NCAA Football: Tennessee at Florida Kim Klement-USA TODAY Sports

Tennessee defensive coordinator Bob Shoop got his chance to explain what happened at the end on the game on Saturday. Tennessee rallied back from being down ten points to tie the game, only to give up a touchdown on the final play to lose.

Here’s Shoop’s version of what happened.

“Florida has an outstanding kicker. The guy can make 55, 60 yard field goals. So when they got that first first down, we thought they were going to play for — getting the ball in that 35 to 40 yard area and kick a long field goal,” Shoop said.

This lines up with what I thought. Tennessee was totally surprised by the deep bomb because they were playing to defend a 20-30 yard pass to set up a field goal. If you look closely, Tennessee had men guarding the sidelines instead of the goal line — which is still puzzling.

“And still if you watch the last play, describing it as a hail mary is an inaccurate description of the play. I would describe it as a basketball player hitting a three quarter court shot to win a game. It was a fluky type play,” Shoop said.

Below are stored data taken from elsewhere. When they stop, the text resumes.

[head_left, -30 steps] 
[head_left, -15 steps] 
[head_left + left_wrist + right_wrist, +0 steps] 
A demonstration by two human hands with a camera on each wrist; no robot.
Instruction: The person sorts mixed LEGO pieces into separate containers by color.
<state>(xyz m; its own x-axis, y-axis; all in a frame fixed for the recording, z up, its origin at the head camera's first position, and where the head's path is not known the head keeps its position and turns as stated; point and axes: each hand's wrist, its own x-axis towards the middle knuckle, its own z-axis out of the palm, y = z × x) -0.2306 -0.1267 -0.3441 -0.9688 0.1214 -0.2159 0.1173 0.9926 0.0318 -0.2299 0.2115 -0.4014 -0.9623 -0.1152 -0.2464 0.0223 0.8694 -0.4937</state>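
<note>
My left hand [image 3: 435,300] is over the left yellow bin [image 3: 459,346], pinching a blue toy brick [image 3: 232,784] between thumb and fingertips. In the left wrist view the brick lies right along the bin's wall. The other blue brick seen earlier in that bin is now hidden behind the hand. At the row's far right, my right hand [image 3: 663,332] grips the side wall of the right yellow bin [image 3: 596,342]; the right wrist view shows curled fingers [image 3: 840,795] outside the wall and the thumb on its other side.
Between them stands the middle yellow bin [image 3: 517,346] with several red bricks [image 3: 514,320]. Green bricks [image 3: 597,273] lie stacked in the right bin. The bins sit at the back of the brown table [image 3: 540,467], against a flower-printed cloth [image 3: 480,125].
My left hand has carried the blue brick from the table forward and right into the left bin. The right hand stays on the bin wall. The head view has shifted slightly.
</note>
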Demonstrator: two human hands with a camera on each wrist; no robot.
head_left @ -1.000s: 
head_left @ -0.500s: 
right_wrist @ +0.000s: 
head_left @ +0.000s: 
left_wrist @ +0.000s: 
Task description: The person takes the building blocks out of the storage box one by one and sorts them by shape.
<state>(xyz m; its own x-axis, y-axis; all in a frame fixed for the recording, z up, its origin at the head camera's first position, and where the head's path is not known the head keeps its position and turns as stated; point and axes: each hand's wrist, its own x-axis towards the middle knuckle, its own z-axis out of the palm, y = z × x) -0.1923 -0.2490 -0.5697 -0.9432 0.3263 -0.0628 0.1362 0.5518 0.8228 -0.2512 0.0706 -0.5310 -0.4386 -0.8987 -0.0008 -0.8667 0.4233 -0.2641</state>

Shoop is correct here. It wasn’t an all out hail mary, but it turned into one once Feleipe Franks escaped the pocket. It was kind of a make-it-up-as-you-go play from the Gators.

“Not apologizing, not making excuses or anything like that. Our strategy on that last play was to watch them come out of the huddle. If it was a hail mary type formation, call timeout and reset the defense. They did not do that,” Shoop said.

“We took away the play that they ran, which is the irony of the whole thing,” Shoop continued. “You saw Cleveland point, and [Franks] point — I sort of wish Quart’e Sapp would have been a little more explosive there and knocked the dog crap out of him, but he didn’t. And [Franks] just threw a dime. The player got behind our player and it was a disastrous ending. I feel bad for our players and our fans.”

It was a zone look from Tennessee, better described as cover six. As the play broke down, Tennessee unfortunately just got caught sleeping. Dropping seven and keeping everything in front of you seems like the logical choice. Manning up against four receivers and putting three defensive backs deep sounds even better, especially if you were worried about a field goal.

Hindsight is 20-20. We can Monday morning quarterback this thing until we are blue in the face. But for the life of me, I’ll never understand why you would chose to leave just two or three men deep back there like that.

I credit Shoop for standing tall and being truthful today, though. I always enjoy listening to him break things down. We didn’t get the outcome we wanted, but it’s refreshing to hear a coach let us in a little bit to how things developed.